Plant DNA metabarcoding of lake sediments: How does it represent the contemporary vegetation

Abstract

Metabarcoding of lake sediments have been shown to reveal current and past biodiversity, but little is known about the degree to which taxa growing in the vegetation are represented in environmental DNA (eDNA) records. We analysed composition of lake and catchment vegetation and vascular plant eDNA at 11 lakes in northern Norway. Out of 489 records of taxa growing within 2 m from the lake shore, 17-49% (mean 31%) of the identifiable taxa recorded were detected with eDNA. Of the 217 eDNA records of 47 plant taxa in the 11 lakes, 73% and 12% matched taxa recorded in vegetation surveys within 2 m and up to about 50 m away from the lakeshore, respectively, whereas 16% were not recorded in the vegetation surveys of the same lake. The latter include taxa likely overlooked in the vegetation surveys or growing outside the survey area. The percentages detected were 61, 47, 25, and 15 for dominant, common, scattered, and rare taxa, respectively. Similar numbers for aquatic plants were 88, 88, 33 and 62%, respectively. Detection rate and taxonomic resolution varied among plant families and functional groups with good detection of e.g. Ericaceae, Roseaceae, deciduous trees, ferns, club mosses and aquatics. The representation of terrestrial taxa in eDNA depends on both their distance from the sampling site and their abundance and is sufficient for recording vegetation types. For aquatic vegetation, eDNA may be comparable with, or even superior to, in-lake vegetation surveys and may therefore be used as an tool for biomonitoring. For reconstruction of terrestrial vegetation, technical improvements and more intensive sampling is needed to detect a higher proportion of rare taxa although DNA of some taxa may never reach the lake sediments due to taphonomical constrains. Nevertheless, eDNA performs similar to conventional methods of pollen and macrofossil analyses and may therefore be an important tool for reconstruction of past vegetation.

Fig 1. Location of the studied lakes in Norway.

Fig 2. Study lakes in northern Norway.

a) A-tjern, b) Brennskogtjørna, c) Einletvatnet, d) Finnvatnet, e) Gauptjern, f) Jula Jävrí, g) Lakselvhøgda, h) Lauvås, i) Øvre Æråsvatnet, j) Paulan Jávri, k) Rottjern, l) Tina Jørgensen sampling surface sediments with Kajak corer. Photo: I.G. Alsos.

Fig 3. Match between records of taxa in the sedimentary eDNA in relation to vegetation surveys.

a) Number of records in the sedimentary eDNA in relation to vegetation survey distance. b) Percentage records in eDNA in relation to abundance in vegetation surveys. c) Variation in percentage data among families with >11 eDNA records. d) Variation in percentage of taxa detected among lakes. Percentages in b), c) and d) refers to percentage of taxa recorded in the vegetation that potentially could be identified with the DNA barcode used. Note that DNA of more taxa were likely recorded but filtered out (S1–S4 Tables)–these numbers are only shown in Fig b).

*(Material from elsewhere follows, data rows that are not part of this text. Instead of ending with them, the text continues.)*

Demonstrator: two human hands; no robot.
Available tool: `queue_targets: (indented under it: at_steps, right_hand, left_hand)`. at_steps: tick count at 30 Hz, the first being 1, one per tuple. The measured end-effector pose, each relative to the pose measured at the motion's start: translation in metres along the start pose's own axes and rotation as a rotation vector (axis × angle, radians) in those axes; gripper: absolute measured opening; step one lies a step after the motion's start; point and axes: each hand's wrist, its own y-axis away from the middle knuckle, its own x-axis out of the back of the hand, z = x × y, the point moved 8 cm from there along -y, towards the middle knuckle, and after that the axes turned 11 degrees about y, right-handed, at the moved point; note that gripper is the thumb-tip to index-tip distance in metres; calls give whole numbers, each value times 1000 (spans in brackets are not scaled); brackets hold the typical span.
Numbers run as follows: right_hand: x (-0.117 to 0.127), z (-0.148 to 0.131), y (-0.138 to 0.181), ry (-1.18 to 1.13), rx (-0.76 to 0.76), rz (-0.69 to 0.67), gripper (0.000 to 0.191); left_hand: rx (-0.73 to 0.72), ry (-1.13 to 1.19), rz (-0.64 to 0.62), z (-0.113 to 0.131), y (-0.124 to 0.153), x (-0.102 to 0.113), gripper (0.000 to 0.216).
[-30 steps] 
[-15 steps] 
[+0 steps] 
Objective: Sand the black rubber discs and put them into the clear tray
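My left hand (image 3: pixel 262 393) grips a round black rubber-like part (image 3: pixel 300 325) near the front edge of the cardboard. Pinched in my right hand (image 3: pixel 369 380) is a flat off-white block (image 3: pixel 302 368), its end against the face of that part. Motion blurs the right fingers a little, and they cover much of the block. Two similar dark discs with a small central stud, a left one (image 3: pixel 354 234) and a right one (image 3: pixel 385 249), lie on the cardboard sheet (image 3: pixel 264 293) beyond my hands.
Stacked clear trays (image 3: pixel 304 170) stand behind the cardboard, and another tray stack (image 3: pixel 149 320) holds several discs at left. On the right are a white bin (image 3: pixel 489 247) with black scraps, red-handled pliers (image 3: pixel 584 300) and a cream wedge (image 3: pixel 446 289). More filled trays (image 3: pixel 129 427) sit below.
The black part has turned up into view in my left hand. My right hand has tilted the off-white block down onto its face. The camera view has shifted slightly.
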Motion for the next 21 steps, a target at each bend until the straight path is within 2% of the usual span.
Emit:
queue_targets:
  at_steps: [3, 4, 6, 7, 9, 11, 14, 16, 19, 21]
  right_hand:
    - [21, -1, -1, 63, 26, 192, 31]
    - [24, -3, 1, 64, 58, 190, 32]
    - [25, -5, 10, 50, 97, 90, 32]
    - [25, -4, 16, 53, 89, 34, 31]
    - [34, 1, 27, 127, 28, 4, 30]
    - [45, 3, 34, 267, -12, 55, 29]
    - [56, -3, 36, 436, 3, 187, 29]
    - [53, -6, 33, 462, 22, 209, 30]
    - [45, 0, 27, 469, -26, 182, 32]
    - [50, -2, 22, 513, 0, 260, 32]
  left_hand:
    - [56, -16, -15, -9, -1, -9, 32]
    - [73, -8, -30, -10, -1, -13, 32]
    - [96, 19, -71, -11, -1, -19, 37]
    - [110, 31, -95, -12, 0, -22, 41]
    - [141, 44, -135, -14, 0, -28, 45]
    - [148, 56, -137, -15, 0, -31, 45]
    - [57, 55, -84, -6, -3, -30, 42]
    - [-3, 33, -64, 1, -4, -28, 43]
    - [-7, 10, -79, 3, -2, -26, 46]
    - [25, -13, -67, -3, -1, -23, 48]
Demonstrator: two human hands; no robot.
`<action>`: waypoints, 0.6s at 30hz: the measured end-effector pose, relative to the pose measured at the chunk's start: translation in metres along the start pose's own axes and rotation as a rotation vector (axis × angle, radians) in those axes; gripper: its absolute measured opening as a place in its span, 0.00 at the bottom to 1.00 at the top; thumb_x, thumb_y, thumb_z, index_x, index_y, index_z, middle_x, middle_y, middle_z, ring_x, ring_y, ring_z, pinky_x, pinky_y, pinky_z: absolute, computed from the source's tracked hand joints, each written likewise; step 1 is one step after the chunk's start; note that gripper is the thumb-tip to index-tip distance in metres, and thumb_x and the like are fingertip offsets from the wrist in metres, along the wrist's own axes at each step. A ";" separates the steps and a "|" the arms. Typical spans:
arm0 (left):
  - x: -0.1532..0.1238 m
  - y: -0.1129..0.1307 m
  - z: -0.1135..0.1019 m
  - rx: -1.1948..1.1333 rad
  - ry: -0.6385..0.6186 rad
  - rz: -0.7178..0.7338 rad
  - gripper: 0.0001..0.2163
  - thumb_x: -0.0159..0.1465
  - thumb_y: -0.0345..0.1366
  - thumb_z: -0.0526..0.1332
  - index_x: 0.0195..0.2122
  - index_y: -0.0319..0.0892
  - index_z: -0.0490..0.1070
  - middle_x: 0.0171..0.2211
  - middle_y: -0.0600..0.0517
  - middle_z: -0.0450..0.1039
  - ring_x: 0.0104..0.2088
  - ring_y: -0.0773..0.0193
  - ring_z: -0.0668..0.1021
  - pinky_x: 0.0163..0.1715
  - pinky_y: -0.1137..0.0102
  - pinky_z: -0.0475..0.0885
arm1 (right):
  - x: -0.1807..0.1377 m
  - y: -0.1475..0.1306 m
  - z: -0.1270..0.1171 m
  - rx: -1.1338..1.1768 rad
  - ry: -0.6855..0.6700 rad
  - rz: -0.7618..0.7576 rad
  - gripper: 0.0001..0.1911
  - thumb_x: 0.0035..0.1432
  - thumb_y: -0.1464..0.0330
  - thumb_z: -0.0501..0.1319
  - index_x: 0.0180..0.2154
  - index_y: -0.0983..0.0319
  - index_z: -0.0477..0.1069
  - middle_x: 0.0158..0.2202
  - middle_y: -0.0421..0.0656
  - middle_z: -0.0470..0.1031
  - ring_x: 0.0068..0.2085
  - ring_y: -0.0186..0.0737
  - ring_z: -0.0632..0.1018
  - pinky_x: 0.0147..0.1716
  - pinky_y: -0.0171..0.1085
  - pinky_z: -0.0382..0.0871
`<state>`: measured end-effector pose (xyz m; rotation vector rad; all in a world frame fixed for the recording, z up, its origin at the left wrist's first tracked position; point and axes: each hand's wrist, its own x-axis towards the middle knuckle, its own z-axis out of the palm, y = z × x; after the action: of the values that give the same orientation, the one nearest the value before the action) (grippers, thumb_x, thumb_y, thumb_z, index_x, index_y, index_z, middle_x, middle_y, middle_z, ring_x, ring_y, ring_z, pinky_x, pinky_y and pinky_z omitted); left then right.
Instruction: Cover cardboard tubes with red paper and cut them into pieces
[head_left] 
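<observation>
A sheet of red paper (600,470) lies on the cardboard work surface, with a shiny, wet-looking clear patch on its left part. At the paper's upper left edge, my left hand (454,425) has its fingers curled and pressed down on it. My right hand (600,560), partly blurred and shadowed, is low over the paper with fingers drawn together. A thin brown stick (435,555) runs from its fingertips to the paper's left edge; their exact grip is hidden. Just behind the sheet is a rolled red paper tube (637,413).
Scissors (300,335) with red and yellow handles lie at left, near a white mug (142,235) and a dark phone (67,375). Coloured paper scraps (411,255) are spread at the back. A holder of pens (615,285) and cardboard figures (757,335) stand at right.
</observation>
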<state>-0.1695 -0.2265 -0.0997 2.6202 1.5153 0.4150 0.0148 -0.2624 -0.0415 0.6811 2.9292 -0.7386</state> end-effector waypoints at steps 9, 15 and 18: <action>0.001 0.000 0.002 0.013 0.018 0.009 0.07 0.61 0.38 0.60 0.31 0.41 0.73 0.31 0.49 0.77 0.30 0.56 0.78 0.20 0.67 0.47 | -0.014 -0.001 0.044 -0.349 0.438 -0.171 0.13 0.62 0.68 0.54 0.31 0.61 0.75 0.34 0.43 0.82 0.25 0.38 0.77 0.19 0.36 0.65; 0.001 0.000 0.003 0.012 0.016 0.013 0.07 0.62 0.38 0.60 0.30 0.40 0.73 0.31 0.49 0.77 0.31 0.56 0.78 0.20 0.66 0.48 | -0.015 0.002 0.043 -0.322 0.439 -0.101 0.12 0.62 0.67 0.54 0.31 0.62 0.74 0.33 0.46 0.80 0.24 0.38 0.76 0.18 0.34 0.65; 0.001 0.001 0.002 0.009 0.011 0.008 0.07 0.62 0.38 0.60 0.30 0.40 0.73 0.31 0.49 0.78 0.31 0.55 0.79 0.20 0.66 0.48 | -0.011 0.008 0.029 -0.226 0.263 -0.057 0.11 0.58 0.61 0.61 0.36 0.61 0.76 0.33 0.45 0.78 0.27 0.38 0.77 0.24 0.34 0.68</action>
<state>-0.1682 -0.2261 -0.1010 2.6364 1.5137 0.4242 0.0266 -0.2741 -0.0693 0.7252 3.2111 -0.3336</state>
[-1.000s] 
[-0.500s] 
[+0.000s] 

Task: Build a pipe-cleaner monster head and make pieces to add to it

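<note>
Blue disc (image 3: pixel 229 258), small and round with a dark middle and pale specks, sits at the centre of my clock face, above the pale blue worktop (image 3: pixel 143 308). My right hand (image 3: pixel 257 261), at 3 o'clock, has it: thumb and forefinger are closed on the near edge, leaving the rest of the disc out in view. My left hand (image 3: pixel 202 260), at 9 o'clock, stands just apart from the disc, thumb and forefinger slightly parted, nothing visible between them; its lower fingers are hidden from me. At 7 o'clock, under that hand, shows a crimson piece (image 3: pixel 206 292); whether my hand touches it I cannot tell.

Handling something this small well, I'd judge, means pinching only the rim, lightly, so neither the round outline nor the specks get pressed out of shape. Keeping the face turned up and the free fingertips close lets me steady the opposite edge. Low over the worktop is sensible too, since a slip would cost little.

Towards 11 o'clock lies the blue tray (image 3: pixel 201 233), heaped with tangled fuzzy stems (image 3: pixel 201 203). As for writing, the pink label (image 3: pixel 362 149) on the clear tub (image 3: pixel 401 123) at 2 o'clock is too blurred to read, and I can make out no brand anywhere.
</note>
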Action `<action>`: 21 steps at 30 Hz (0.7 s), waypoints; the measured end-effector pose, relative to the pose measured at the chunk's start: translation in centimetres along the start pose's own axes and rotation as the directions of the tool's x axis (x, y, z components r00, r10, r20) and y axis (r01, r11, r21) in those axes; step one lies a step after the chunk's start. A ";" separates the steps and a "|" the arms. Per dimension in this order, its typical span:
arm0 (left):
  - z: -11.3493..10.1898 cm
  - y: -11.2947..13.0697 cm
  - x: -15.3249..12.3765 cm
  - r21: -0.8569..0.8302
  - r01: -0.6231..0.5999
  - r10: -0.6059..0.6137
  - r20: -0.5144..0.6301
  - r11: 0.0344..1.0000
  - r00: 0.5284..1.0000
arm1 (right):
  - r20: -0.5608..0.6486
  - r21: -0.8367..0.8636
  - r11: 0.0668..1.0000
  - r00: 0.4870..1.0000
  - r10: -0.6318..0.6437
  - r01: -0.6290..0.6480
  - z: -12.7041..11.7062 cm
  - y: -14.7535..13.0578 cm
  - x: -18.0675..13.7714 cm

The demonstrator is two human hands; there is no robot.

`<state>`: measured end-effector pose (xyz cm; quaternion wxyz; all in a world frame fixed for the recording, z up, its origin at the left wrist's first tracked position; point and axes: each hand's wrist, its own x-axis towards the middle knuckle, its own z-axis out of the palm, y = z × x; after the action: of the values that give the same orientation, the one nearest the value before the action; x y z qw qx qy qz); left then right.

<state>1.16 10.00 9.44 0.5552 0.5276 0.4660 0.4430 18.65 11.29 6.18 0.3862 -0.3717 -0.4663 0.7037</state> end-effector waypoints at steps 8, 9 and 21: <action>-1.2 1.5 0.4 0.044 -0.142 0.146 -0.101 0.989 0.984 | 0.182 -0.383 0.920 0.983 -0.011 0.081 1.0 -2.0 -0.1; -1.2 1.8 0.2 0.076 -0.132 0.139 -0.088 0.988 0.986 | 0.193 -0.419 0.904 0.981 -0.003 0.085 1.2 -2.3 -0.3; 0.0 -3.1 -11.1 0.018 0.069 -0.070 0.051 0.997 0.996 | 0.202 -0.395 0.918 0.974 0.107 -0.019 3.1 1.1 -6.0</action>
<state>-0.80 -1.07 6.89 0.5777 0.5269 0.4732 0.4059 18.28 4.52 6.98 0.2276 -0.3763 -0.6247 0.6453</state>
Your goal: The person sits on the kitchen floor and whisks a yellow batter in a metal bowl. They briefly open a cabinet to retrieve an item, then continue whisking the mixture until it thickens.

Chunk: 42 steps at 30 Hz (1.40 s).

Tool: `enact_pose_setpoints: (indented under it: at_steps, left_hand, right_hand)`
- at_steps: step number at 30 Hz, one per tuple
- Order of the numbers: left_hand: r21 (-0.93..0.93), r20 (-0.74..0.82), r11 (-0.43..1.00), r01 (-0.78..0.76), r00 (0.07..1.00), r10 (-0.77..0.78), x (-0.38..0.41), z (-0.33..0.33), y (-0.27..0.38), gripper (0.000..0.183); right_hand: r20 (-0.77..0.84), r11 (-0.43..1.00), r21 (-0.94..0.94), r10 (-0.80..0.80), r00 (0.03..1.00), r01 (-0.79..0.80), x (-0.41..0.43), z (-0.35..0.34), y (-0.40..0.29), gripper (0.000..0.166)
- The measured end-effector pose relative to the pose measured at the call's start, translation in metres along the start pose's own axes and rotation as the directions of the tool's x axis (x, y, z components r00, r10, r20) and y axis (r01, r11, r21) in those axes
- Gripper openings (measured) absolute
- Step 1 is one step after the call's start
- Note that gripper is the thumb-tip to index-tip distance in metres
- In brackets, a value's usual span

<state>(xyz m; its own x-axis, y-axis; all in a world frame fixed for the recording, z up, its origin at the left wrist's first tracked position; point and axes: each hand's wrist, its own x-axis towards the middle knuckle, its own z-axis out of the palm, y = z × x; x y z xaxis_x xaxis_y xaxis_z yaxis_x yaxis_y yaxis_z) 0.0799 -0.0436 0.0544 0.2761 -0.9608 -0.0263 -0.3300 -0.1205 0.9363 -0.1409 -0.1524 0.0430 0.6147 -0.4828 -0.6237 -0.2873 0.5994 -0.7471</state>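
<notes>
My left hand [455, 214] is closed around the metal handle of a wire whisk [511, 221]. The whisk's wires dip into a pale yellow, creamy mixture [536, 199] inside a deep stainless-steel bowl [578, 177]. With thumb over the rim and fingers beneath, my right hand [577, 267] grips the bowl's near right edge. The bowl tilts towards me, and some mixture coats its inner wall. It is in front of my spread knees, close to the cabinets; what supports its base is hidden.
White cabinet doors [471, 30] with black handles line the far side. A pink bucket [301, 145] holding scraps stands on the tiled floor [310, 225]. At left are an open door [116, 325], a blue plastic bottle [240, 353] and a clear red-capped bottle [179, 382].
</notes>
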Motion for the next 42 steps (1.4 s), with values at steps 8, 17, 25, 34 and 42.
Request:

Fig 4. Multivariate ordination (non symmetric correspondence analysis; NSC) of the 11 lakes.

The ordination is based on taxa recorded in the vegetation (a) and eDNA (b). Note that lakes in tall forbs birch/pine mixed forest (A-tjern, Rottjern, Gauptjern are clustered together in both plots; so are also Einletvatnet and Øvre Æråsvatnet (both mire/birch forest at the island Andøya), whereas some lake with poorer DNA records show some differences in clustering.

Fig 5. Lake depth versus detection probability.

Relationship between lake depth and probability that a species present in the vegetation and detected at least once by eDNA is detected by eDNA in a given lake. The relationship is modelled as a logit function and back-transformed to the probability scale.